One of those personalities is Major von Lergen, seeming the only person in the Imperial Army to question Tanya’s suitability as a soldier (and a human being). At every step of her career, he raises objections, and the novel spells out the reasons he’s so concerned about her rise in the ranks. I’d hoped for a better rationale from this supposed unbiased Personnel Officer than his gut feeling, and his main criticism of Tanya (the way she objectifies people as resources) is rather hypocritical. After all, the Imperial Army does that all the time as evidenced by the way Tanya gets shoved into her first combat situation at age nine. However, double-standards are certainly common among humans, and the novel seems to be setting von Lergen as an eternal obstacle to Tanya’s goals.
Another aspect detailed in the novel is the impact of the Type 95 computation orb on Tanya’s psyche. As in the anime and manga, it forces her to utter praise to God when in use. However, there’s more to it than just embarrassing instances of worship.
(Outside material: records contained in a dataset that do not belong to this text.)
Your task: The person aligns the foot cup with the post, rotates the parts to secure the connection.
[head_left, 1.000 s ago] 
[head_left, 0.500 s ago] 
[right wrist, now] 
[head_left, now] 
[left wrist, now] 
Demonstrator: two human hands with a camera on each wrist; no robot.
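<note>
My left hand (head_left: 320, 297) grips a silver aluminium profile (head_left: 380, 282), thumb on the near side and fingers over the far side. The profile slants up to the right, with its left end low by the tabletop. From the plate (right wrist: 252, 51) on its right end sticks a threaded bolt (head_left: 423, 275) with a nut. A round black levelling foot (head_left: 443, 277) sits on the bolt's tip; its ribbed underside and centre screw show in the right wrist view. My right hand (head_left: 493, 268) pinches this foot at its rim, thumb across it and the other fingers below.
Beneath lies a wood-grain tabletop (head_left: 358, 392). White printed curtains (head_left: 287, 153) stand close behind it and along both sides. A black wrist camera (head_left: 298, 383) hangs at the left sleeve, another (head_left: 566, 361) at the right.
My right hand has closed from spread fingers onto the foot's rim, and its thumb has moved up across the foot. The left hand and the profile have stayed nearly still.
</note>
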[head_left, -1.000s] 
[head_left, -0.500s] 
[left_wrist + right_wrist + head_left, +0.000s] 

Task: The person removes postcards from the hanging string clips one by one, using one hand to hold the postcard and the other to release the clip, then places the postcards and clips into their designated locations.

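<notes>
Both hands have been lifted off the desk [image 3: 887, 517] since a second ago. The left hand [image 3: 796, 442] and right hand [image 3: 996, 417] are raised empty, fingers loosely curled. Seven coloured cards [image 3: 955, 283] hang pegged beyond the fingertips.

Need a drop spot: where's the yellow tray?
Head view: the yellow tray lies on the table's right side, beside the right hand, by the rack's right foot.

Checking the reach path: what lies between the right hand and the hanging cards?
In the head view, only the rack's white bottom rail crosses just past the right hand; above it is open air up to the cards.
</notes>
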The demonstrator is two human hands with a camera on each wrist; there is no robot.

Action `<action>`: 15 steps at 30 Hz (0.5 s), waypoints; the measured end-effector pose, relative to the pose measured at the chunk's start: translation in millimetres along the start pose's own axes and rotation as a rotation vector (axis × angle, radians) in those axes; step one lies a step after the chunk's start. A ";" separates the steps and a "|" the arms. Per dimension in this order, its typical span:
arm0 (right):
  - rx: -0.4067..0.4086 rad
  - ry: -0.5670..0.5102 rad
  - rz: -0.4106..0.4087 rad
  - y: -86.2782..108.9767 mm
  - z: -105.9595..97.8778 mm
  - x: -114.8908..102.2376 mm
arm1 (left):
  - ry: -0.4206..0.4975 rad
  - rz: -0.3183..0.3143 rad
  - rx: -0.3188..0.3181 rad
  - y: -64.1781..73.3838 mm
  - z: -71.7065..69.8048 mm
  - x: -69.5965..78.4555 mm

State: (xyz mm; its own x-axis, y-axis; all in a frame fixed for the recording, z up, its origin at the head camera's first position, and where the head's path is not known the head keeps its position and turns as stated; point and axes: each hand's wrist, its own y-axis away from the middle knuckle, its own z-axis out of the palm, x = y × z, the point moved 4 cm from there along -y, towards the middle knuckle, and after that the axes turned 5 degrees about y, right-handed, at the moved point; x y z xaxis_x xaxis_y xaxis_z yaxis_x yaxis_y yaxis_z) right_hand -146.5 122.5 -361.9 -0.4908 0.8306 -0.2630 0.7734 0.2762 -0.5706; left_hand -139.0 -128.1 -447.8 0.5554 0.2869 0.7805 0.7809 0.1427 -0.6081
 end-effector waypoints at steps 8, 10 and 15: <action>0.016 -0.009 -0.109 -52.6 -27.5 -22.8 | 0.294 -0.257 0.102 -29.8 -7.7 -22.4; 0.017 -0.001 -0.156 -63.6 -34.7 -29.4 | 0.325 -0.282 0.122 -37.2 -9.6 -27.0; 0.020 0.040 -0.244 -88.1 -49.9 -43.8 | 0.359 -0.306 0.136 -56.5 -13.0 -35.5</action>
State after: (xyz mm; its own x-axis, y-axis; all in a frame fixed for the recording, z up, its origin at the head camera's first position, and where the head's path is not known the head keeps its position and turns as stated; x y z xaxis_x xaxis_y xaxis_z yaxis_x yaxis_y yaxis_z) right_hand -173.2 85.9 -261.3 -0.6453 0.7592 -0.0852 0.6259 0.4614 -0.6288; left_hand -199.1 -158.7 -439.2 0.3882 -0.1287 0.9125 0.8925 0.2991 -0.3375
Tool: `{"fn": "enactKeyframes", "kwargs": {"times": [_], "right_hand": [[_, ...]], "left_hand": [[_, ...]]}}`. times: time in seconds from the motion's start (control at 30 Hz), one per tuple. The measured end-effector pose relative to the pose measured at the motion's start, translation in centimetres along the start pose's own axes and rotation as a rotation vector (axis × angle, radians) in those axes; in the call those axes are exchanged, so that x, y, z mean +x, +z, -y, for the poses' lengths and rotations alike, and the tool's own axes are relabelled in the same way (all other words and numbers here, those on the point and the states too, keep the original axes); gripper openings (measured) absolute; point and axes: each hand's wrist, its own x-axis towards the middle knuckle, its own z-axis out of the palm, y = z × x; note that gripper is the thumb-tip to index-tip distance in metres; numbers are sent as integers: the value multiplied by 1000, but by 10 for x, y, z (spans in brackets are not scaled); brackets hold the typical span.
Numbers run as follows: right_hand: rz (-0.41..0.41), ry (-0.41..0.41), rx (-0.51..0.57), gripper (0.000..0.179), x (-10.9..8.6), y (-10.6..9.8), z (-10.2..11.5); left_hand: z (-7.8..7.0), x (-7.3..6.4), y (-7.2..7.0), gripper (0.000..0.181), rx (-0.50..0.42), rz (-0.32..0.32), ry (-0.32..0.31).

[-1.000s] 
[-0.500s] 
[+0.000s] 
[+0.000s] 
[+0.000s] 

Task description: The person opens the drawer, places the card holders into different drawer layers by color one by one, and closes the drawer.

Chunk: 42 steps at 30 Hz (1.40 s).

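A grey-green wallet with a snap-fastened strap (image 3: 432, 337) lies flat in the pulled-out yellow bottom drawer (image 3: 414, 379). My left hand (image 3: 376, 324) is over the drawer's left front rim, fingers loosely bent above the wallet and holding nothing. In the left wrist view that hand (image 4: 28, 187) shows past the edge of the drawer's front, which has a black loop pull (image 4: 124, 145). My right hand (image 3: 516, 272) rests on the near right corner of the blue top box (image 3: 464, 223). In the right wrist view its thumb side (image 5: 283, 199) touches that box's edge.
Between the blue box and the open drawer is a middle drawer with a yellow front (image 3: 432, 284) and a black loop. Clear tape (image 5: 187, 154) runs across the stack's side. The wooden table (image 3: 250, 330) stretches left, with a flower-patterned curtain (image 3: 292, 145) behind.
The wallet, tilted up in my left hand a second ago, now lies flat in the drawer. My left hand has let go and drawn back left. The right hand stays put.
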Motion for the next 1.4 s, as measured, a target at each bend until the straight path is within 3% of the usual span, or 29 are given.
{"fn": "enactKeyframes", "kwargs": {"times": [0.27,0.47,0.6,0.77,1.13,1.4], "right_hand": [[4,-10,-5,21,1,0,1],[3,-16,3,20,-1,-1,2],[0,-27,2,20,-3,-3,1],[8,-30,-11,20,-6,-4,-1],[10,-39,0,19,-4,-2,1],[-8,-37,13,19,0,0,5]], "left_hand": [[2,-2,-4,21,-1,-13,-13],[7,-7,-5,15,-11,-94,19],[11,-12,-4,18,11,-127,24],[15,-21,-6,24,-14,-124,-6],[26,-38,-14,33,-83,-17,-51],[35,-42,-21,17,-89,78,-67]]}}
In the novel, its side effects include memory lapses and a sense of brainwashing, which makes Tanya doubly resentful of the divine.
Extras include map and fold-out illustration in color; appendixes explaining military strategy and history timeline; author afterword; and six black-and-white illustrations.
For a light novel, The Saga of Tanya the Evil is a pretty hefty book. If you have no familiarity with the Tanya the Evil anime or manga, there’s a high chance you’ll get confused if you read the novel first. However, if you’re already a fan of the series and want to understand more about that world’s geopolitics or mage technology, this book will provide you with an abundance of background information as well as a range of character viewpoints.